The one I've written about before is in regards to healthy eating. I split "Eat Healthy" on my Lights Spreadsheet into two things I try to do in a day:
1. Eat Healthy -- Plan
2. Eat Healthy -- Execute
In my experience, there's a tremendous difference between eating junk food as a result of no plan to eat healthy vs. a failure of execution and followthrough when you have a plan.
The vast majority of the times I've eaten poorly, it's been a result of not having a plan for where to get easy, fast, convenient good food. Transit days, the restaurant is closed, there's nothing in the refrigerator, or whatever else.
When I know exactly where good food is going to come from, it's very easy to follow through on.

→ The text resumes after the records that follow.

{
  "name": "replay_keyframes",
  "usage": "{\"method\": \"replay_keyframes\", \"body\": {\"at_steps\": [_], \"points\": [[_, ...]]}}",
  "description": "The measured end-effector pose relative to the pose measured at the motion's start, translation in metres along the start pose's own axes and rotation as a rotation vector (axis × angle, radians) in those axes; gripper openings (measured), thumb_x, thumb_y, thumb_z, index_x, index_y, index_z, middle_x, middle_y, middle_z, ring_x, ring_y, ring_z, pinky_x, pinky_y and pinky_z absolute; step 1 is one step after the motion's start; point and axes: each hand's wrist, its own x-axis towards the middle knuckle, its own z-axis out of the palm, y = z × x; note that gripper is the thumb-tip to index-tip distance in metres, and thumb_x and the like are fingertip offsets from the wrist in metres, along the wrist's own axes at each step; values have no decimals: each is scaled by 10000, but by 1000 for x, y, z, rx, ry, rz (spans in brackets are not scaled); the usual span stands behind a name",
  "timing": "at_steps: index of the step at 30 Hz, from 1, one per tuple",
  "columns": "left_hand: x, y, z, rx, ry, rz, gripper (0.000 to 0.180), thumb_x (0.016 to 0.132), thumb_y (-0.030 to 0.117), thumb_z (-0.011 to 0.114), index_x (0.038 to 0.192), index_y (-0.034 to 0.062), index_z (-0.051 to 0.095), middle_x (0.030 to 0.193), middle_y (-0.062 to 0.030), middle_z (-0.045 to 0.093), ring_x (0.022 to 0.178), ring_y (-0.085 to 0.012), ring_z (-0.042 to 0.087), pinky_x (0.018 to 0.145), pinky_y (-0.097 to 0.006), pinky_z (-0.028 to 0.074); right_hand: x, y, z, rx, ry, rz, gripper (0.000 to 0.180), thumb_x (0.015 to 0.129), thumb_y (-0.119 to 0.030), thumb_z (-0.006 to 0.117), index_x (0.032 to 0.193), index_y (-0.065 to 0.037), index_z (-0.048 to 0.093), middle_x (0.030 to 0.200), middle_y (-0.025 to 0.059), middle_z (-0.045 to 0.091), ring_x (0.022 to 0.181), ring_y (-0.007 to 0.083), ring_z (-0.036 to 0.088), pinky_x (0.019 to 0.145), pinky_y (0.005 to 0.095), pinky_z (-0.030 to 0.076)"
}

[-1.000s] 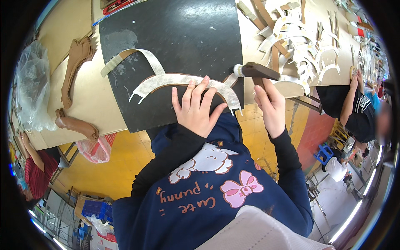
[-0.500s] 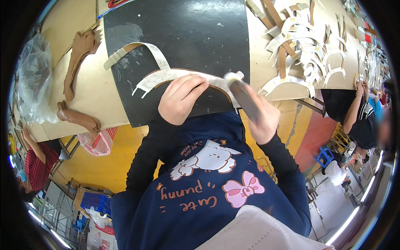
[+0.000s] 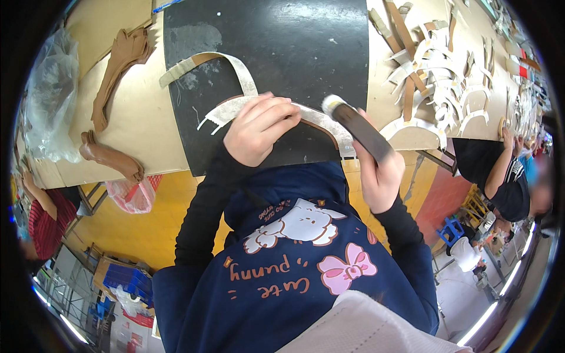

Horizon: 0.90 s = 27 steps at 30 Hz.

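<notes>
My left hand (image 3: pixel 257 130) presses down on a curved strap piece (image 3: pixel 231 110), fingers bunched and closed over its middle. This piece is whitish on top with a brown edge, and a narrower strap (image 3: pixel 238 66) loops up from it on the black work mat (image 3: pixel 282 53). Closed around a hammer (image 3: pixel 360 129), my right hand (image 3: pixel 381 179) is over the right end of the piece. The hammer shows a long dark body and a round, pale, shiny end. Its grip is hidden in my hand, and whether it touches the piece I cannot tell.
Many similar pale and brown strap pieces (image 3: pixel 438 88) lie heaped on the table at right. Stacked brown strips (image 3: pixel 115 76), another brown bundle (image 3: pixel 112 157) and a clear plastic bag (image 3: pixel 52 100) are at left. A pink bag (image 3: pixel 132 194) hangs below the edge. Other people (image 3: pixel 506 176) work nearby.
The hammer has turned and drawn slightly toward the right, and it is less blurred now. My left hand keeps its place on the strap piece. The whole view has shifted a little.
</notes>
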Motion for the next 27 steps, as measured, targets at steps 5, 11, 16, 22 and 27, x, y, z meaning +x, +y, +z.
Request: {"method": "replay_keyframes", "body": {"at_steps": [5,11,16,22,27], "points": [[2,-6,-4,-84,9,-18,323,773,-15,616,1079,6,715,1134,-85,693,1124,-273,647,980,-393,511,-6,4,11,-156,-174,-40,621,788,38,629,1390,-109,607,653,70,488,528,265,525,519,362,451],[1,-14,-5,-136,47,-3,341,748,-42,613,1072,0,710,1144,-83,703,1109,-277,659,956,-397,529,-14,5,5,79,14,-119,658,739,61,628,1375,-109,622,660,67,485,542,251,544,527,350,453],[1,-15,-4,-145,52,16,317,743,-46,616,1043,-10,713,1147,-89,703,1087,-283,664,948,-391,532,-22,5,-3,-313,-207,-33,591,791,11,678,1355,-162,641,657,57,433,522,225,518,507,374,430],[3,-13,-5,-137,40,-3,291,756,-13,627,1031,5,719,1139,-83,705,1101,-273,656,959,-404,522,-34,5,-2,-259,-218,36,603,782,-11,683,1367,-145,628,653,63,459,513,248,519,500,383,431],[2,-8,-5,57,139,-37,288,737,-51,623,975,55,746,1051,-50,709,1006,-248,659,940,-412,484,-22,-10,-3,-81,-1,-112,676,733,45,611,1388,-120,612,653,76,454,512,254,510,504,388,430]]}}
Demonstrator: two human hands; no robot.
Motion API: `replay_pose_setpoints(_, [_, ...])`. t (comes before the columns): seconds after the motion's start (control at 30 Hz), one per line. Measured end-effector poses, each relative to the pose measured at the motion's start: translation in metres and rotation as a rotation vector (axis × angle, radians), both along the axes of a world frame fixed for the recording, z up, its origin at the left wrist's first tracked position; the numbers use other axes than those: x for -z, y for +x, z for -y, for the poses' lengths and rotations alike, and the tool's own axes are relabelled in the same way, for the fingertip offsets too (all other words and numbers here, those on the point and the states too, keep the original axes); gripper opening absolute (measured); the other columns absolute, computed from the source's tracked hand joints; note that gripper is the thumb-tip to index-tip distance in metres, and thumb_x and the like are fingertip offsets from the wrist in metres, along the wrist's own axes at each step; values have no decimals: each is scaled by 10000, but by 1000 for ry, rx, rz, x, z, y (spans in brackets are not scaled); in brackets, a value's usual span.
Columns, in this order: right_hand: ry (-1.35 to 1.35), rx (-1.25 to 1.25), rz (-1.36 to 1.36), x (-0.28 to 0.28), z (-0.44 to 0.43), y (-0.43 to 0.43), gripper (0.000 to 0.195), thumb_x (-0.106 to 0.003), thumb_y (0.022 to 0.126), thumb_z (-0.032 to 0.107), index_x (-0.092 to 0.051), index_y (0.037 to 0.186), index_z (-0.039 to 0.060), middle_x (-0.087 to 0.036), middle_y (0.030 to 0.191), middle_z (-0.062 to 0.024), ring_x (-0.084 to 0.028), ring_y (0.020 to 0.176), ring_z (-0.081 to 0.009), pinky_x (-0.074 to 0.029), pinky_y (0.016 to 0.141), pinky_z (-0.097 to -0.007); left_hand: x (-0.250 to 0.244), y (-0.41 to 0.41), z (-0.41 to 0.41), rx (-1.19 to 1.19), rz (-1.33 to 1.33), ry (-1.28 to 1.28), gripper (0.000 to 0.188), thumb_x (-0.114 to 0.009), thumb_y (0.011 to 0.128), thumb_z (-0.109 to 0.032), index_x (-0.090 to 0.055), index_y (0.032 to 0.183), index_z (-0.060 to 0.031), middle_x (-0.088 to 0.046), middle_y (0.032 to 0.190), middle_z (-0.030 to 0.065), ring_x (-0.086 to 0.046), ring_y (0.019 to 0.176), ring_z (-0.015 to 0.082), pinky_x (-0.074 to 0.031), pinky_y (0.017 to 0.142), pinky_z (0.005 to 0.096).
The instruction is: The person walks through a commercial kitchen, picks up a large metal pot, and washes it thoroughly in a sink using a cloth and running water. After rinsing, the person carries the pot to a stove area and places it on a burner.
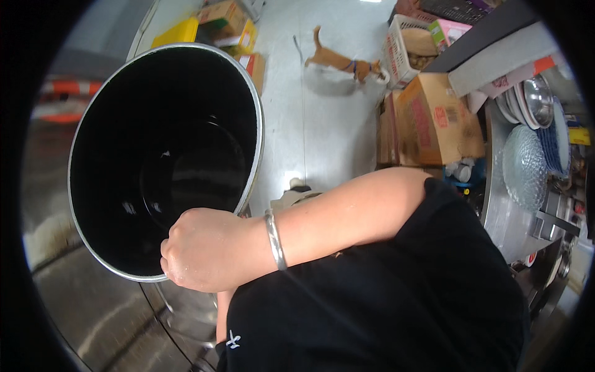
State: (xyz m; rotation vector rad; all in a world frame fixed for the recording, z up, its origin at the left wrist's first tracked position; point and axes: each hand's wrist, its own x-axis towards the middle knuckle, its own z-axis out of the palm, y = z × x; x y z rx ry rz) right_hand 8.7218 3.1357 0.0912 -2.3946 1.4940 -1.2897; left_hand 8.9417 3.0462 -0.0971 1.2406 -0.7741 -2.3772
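Observation:
A deep metal pot (259, 111) with a black lining and a silvery rim is tilted, its mouth facing me. Its inside is dark and glossy, with a few bright reflections. My right hand (204, 249) reaches across my body, curled over the pot's near rim. The back of this hand looks wet, and its fingertips are hidden. A silver bangle (275, 239) circles the right wrist. Below that hand, a bit of my left forearm (223, 314) shows. My left hand itself is out of sight behind the right one.
Stainless steel surfaces (107, 321) lie at lower left. An orange cat (332, 60) stands by a small bowl (382, 76) on the floor. Cardboard boxes (427, 121) and a white crate (397, 51) stand at right, beside a metal counter (499, 218) with glass plates (525, 167).

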Motion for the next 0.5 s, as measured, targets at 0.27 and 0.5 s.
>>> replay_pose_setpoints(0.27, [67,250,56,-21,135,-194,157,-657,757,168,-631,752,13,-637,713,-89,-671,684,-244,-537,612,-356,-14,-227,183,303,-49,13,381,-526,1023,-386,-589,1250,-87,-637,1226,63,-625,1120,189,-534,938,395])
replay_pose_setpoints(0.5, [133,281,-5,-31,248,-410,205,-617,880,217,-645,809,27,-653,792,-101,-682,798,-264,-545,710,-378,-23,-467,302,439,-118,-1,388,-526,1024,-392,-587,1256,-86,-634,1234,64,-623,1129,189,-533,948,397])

But if I was only tracking if I ate healthy or not and say "No" for three days in a row, is it because of a lack of will or because of a lack of good options around?
Most people subscribe to the "Try harder!" approach to life. When they fail, instead of analyzing, they just say, "I need to try harder!"
This usually doesn't work by itself. Much better to dig into root causes. If I arrive in London and don't know the neighborhood I'm staying and eat kind of junky food for a few days, the way to fix that isn't try harder but to rather identify a mix of grocery stores and healthy restaurants nearby.
This applies as well for making progress on a big project, such as:
1. Major Achievement Defined
2. Major Achievement Completed
There's a large difference between not knowing the next step and failures that stem from that (confusion) as opposed to breakdowns of will or followthrough.
If there's something you're having a hard time sticking with, try breaking it up so you can see where things go off the rails. It takes very little effort and great increases success rates.